Task material: Begin

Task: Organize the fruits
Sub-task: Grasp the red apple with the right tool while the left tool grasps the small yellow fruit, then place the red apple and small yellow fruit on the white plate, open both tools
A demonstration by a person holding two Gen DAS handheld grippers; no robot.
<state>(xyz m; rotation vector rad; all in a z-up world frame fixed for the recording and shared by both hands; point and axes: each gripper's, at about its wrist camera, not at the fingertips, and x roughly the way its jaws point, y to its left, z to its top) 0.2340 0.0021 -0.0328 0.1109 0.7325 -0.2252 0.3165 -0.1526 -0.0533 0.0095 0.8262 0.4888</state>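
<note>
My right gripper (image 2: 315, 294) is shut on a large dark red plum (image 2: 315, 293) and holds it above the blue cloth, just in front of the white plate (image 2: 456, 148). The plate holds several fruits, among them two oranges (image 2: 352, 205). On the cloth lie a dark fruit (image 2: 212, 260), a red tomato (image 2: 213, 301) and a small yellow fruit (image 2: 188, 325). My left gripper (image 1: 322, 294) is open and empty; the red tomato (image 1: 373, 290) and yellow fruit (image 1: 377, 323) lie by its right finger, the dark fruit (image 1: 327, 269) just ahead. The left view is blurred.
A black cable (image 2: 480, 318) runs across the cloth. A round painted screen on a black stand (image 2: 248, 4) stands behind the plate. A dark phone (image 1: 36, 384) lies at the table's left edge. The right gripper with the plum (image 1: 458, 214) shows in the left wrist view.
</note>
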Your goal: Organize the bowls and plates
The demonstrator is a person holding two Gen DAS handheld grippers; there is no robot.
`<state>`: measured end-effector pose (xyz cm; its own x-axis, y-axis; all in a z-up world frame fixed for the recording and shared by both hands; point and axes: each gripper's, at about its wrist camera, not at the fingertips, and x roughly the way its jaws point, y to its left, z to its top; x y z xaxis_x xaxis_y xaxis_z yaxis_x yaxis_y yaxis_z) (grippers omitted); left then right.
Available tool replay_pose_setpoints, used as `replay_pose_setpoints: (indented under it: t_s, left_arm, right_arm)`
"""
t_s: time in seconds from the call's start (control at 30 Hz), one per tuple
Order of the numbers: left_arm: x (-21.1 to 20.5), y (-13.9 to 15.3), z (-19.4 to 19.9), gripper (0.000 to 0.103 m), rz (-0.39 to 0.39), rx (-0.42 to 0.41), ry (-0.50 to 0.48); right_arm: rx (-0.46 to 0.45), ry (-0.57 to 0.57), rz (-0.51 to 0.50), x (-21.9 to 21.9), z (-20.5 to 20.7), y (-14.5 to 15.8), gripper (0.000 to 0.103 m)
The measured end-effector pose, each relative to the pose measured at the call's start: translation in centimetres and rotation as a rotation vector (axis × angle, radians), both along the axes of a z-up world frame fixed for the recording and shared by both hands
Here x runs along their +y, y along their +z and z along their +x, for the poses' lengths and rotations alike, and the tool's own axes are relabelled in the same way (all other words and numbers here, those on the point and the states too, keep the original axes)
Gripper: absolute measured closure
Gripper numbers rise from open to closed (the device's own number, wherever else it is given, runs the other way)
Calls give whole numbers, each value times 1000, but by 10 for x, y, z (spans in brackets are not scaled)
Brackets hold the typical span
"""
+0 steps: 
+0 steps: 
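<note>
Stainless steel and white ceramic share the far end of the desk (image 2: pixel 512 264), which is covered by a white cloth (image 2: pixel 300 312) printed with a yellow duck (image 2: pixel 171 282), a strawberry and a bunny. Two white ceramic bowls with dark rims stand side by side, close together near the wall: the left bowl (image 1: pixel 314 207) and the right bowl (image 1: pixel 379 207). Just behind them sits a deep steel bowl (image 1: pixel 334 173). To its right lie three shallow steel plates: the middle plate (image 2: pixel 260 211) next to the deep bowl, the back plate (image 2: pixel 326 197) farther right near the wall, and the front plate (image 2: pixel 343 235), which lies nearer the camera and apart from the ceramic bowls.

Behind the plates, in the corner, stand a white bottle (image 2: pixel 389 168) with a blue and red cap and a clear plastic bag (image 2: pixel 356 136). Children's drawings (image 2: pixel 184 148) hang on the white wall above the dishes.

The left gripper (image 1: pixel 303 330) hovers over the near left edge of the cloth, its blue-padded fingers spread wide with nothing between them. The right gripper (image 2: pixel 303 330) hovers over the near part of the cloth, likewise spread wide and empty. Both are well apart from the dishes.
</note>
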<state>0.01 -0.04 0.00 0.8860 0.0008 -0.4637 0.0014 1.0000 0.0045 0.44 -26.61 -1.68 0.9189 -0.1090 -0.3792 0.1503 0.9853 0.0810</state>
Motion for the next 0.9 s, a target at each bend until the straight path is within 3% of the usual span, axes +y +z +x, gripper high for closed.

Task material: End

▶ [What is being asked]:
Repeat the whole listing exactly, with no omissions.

▶ [Final answer]:
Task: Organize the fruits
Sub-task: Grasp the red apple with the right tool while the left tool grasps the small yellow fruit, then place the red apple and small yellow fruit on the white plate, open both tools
A demonstration by a person holding two Gen DAS handheld grippers; no robot.
<state>(xyz m; rotation vector rad; all in a z-up world frame fixed for the recording and shared by both hands; point and axes: each gripper's, at about its wrist camera, not at the fingertips, and x roughly the way its jaws point, y to its left, z to its top) 0.2340 0.0021 -0.0328 0.1109 0.7325 -0.2252 0.3165 -0.1526 -0.0533 0.0095 0.8262 0.4888</state>
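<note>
My right gripper (image 2: 315, 294) is shut on a large dark red plum (image 2: 315, 293) and holds it above the blue cloth, just in front of the white plate (image 2: 456, 148). The plate holds several fruits, among them two oranges (image 2: 352, 205). On the cloth lie a dark fruit (image 2: 212, 260), a red tomato (image 2: 213, 301) and a small yellow fruit (image 2: 188, 325). My left gripper (image 1: 322, 294) is open and empty; the red tomato (image 1: 373, 290) and yellow fruit (image 1: 377, 323) lie by its right finger, the dark fruit (image 1: 327, 269) just ahead. The left view is blurred.
A black cable (image 2: 480, 318) runs across the cloth. A round painted screen on a black stand (image 2: 248, 4) stands behind the plate. A dark phone (image 1: 36, 384) lies at the table's left edge. The right gripper with the plum (image 1: 458, 214) shows in the left wrist view.
</note>
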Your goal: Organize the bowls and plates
The demonstrator is a person holding two Gen DAS handheld grippers; there is no robot.
`<state>`: measured end-effector pose (xyz cm; its own x-axis, y-axis; all in a z-up world frame fixed for the recording and shared by both hands; point and axes: each gripper's, at about its wrist camera, not at the fingertips, and x roughly the way its jaws point, y to its left, z to its top; x y z xaxis_x xaxis_y xaxis_z yaxis_x yaxis_y yaxis_z) (grippers omitted); left then right.
Available tool replay_pose_setpoints, used as `replay_pose_setpoints: (indented under it: t_s, left_arm, right_arm)`
"""
t_s: time in seconds from the call's start (control at 30 Hz), one per tuple
Order of the numbers: left_arm: x (-21.1 to 20.5), y (-13.9 to 15.3), z (-19.4 to 19.9), gripper (0.000 to 0.103 m), rz (-0.39 to 0.39), rx (-0.42 to 0.41), ry (-0.50 to 0.48); right_arm: rx (-0.46 to 0.45), ry (-0.57 to 0.57), rz (-0.51 to 0.50), x (-21.9 to 21.9), z (-20.5 to 20.7), y (-14.5 to 15.8), gripper (0.000 to 0.103 m)
The measured end-effector pose, each relative to the pose measured at the call's start: translation in centimetres and rotation as a rotation vector (axis × angle, radians), both along the axes of a z-up world frame fixed for the recording and shared by both hands
Here x runs along their +y, y along their +z and z along their +x, for the poses' lengths and rotations alike, and the tool's own axes are relabelled in the same way (all other words and numbers here, those on the point and the states too, keep the original axes)
Gripper: absolute measured closure
Gripper numbers rise from open to closed (the device's own number, wherever else it is given, runs the other way)
Calls give whole numbers, each value times 1000, but by 10 for x, y, z (spans in brackets are not scaled)
Brackets hold the typical span
"""
+0 steps: 
+0 steps: 
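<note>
Stainless steel and white ceramic share the far end of the desk (image 2: pixel 512 264), which is covered by a white cloth (image 2: pixel 300 312) printed with a yellow duck (image 2: pixel 171 282), a strawberry and a bunny. Two white ceramic bowls with dark rims stand side by side, close together near the wall: the left bowl (image 1: pixel 314 207) and the right bowl (image 1: pixel 379 207). Just behind them sits a deep steel bowl (image 1: pixel 334 173). To its right lie three shallow steel plates: the middle plate (image 2: pixel 260 211) next to the deep bowl, the back plate (image 2: pixel 326 197) farther right near the wall, and the front plate (image 2: pixel 343 235), which lies nearer the camera and apart from the ceramic bowls.

Behind the plates, in the corner, stand a white bottle (image 2: pixel 389 168) with a blue and red cap and a clear plastic bag (image 2: pixel 356 136). Children's drawings (image 2: pixel 184 148) hang on the white wall above the dishes.

The left gripper (image 1: pixel 303 330) hovers over the near left edge of the cloth, its blue-padded fingers spread wide with nothing between them. The right gripper (image 2: pixel 303 330) hovers over the near part of the cloth, likewise spread wide and empty. Both are well apart from the dishes.
</note>
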<state>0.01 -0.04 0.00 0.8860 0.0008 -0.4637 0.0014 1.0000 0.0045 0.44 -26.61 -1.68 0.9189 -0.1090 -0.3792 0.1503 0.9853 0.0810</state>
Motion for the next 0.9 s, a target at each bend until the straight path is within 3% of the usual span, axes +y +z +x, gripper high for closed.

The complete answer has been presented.